En fonction des situations, les accompagnements des agriculteurs en difficulté peuvent durer de six mois à un an, indique Benjamin Rolland. Avec des forfaits qui se situent dans une fourchette de 1.200 à 4.800 euros.
Ludovic reconnaît qu'il a beaucoup hésité avant de franchir le pas et faire appel à un coach.
"Au départ, ce n’est pas évident d’investir dans un coaching, surtout quand c’est déjà compliqué en termes de trésorerie, dit-il. Et puis j’ai compris que c’est aussi quelqu’un qui pouvait m’accompagner dans un potentiel projet de développement".

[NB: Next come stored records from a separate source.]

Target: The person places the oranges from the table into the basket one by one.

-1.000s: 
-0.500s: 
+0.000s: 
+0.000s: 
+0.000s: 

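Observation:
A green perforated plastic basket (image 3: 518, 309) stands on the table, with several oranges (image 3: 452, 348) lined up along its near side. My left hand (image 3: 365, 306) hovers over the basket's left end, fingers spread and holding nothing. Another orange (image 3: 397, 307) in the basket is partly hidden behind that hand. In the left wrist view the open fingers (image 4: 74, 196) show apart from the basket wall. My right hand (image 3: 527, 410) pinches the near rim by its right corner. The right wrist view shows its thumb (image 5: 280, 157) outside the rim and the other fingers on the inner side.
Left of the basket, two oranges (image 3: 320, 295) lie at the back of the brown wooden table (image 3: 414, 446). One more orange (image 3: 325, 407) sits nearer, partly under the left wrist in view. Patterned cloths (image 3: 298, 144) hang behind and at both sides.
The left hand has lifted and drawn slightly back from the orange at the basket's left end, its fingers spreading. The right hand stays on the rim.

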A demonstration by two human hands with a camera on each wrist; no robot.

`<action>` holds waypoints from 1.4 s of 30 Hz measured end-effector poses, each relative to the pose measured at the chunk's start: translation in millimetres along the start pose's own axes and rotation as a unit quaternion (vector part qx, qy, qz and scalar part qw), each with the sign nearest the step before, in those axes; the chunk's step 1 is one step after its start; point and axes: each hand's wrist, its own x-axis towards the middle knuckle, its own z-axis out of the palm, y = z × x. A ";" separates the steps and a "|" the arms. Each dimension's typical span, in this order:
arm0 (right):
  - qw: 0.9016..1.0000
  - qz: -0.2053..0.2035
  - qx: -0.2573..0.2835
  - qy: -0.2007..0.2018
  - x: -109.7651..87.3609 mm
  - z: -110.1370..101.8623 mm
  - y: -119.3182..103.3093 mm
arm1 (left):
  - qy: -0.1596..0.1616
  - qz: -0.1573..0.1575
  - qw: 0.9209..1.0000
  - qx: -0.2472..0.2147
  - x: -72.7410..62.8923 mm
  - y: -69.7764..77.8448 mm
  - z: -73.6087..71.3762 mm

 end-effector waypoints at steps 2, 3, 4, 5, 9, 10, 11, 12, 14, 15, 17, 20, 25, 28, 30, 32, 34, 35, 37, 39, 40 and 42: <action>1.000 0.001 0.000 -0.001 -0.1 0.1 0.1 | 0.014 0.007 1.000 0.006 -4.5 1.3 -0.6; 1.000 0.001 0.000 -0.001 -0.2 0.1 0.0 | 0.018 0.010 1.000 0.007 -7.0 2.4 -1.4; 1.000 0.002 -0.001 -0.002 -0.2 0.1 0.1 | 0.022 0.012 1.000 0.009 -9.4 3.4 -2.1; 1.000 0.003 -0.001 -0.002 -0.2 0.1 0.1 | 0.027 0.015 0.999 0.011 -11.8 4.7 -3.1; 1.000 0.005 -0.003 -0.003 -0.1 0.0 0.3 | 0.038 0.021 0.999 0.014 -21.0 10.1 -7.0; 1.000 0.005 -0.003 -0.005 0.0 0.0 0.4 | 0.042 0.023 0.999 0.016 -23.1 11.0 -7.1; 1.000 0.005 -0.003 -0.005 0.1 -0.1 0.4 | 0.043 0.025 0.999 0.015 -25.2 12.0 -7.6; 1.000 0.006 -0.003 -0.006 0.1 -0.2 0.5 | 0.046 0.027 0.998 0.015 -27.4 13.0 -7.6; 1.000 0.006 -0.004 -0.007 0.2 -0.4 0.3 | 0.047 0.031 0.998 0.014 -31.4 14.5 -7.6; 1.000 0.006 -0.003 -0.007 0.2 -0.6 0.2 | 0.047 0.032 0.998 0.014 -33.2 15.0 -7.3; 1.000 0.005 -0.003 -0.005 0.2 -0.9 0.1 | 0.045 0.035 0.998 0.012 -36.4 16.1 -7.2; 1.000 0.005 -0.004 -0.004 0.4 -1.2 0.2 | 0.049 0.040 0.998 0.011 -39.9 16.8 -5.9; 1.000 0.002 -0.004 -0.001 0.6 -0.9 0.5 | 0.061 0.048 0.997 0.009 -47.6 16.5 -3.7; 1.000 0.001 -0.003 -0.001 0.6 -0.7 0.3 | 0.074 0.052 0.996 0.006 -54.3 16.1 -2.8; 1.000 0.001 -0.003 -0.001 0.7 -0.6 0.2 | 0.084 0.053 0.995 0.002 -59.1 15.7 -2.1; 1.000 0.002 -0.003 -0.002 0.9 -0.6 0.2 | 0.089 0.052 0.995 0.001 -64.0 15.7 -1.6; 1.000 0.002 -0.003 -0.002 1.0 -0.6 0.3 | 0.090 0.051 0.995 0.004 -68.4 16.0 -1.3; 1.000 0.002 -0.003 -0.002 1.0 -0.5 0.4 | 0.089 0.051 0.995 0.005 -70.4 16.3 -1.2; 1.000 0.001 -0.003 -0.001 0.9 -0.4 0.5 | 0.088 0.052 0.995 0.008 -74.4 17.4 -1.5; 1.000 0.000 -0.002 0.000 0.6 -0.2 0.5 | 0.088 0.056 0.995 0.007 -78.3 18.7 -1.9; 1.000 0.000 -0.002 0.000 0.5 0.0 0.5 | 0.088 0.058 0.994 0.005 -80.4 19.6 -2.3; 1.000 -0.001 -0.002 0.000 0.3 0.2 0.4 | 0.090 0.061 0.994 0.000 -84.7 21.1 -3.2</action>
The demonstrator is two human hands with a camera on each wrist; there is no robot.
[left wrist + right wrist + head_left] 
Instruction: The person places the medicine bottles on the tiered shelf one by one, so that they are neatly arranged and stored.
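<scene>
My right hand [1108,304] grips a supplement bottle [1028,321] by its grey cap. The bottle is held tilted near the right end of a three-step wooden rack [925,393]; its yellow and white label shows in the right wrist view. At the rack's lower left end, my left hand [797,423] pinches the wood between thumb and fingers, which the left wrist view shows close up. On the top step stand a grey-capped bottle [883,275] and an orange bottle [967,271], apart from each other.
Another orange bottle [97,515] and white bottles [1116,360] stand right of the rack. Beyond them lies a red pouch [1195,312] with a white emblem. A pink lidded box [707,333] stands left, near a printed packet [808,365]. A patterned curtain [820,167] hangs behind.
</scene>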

En fait en agriculture, on peut n’avoir aucun problème pour investir dans un tracteur, une machine ou un bâtiment. Mais investir sur soi, on a beaucoup de mal. C’est des choses qu’on refuse. J’ai des collègues qui y arrivent seuls, mais moi, j’avais besoin d’être accompagné.
LudovicAgriculteur
Pour le producteur de Buléon, l'accompagnement pourrait durer un an. "Ce n’est pas de la psychothérapie, souligne Ludovic, c’est de la discussion d’homme à homme. On pose son sac, on sait qu’il faut d'abord régler deux ou trois trucs. Et on avance".
"Cette expérience me permet d’être moins dans l’affectif, l’émotionnel, constate Ludovic. J’ai compris que ma situation n’était peut-être pas si catastrophique et qu'avoir des projets pouvait aussi me permettre de régler d’autres problèmes sur ma ferme. Que cela pouvait être une opportunité. Quand vous êtes seul et que vous avez la tête dans le guidon, c’est plus compliqué de voir le potentiel que vous détenez".